John Dory with cabbage, celeriac and horseradish

Method

 
1. Cut a third of the celeriac into fine 0.5cm dice and chop the rest into 1cm dice.

2. Heat a pan on a low-medium heat, and add 30g of the butter. When it has melted, add the 1cm celeriac dice, salt, thyme and 2 teaspoons of the lemon juice. Cover and cook over a low heat for 10 minutes until soft. Remove half the mixture into a clean pan for the sauce.

3. Mash the remaining cooked celeriac with a fork, leaving it a little chunky. Set aside.

4. Add the milk and cream to the diced celeriac in a clean pan, along with the horseradish sauce and bring to a slow simmer. Cook for 5 minutes and then grate in most of the fresh horseradish.

5. Tip the mixture in a blender and purée until smooth, then pass through a fine sieve and cool.
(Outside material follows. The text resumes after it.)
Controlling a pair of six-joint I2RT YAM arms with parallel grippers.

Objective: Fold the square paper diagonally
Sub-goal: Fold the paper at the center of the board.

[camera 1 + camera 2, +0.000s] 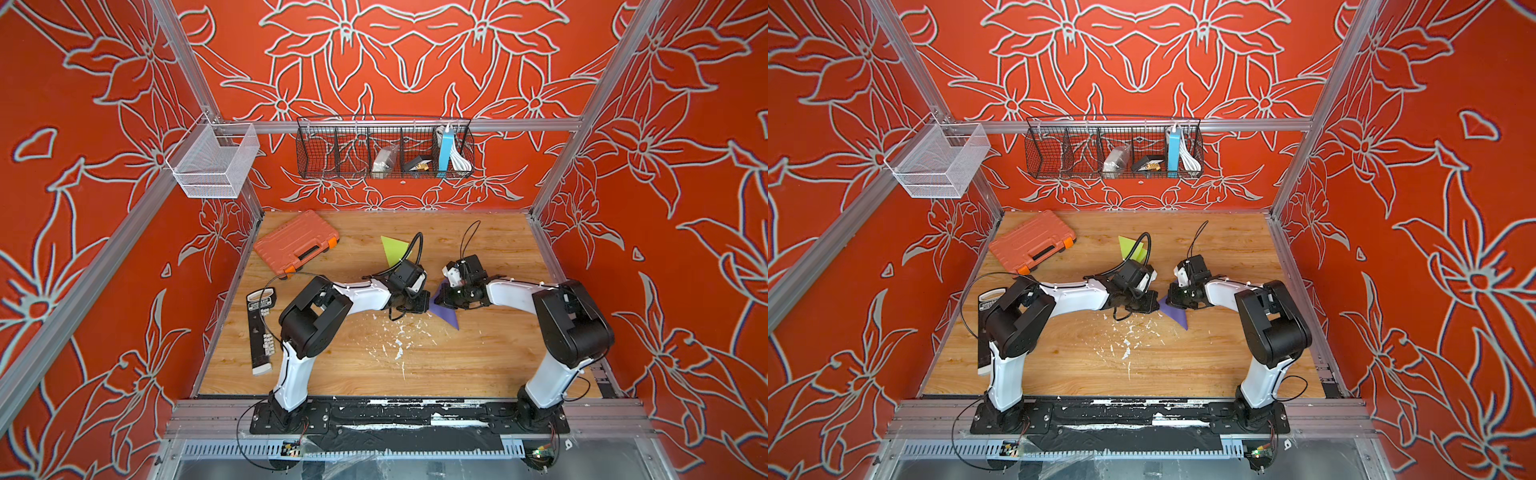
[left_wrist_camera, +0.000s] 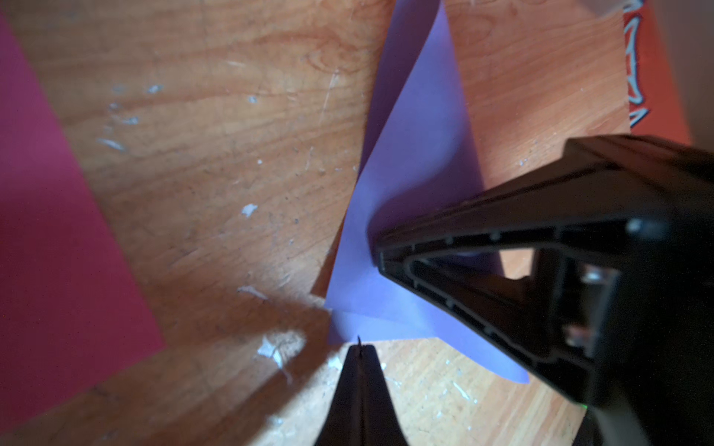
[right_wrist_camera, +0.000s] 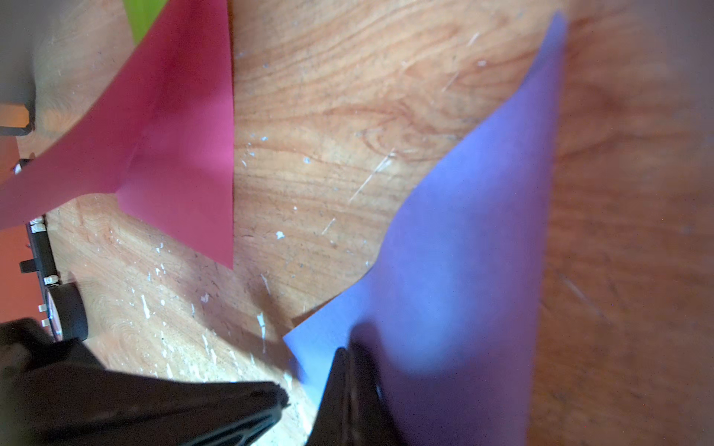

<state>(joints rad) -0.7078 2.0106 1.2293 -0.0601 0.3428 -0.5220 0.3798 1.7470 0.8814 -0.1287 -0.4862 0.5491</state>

Add a little lemon juice to sharpen.

6. Bring a pan of salted water to the boil, and cook the raw celeriac dice for 2 minutes and refresh in iced water. Add the diced cabbage to the boiling salted water and cook for 1 minute. Refresh in iced water. Mix the blanched cabbage with the blanched celeriac dice.

7. To cook the fish: season the fillets with salt and pepper. Heat a non-stick frying pan on a high heat. Add the olive oil, and cook the seasoned fillets for about 3 minutes, then turn the fish over, reduce the heat and cook for a further 3 minutes, adding the remaining 5g butter at the end. Then squeeze over a little lemon juice.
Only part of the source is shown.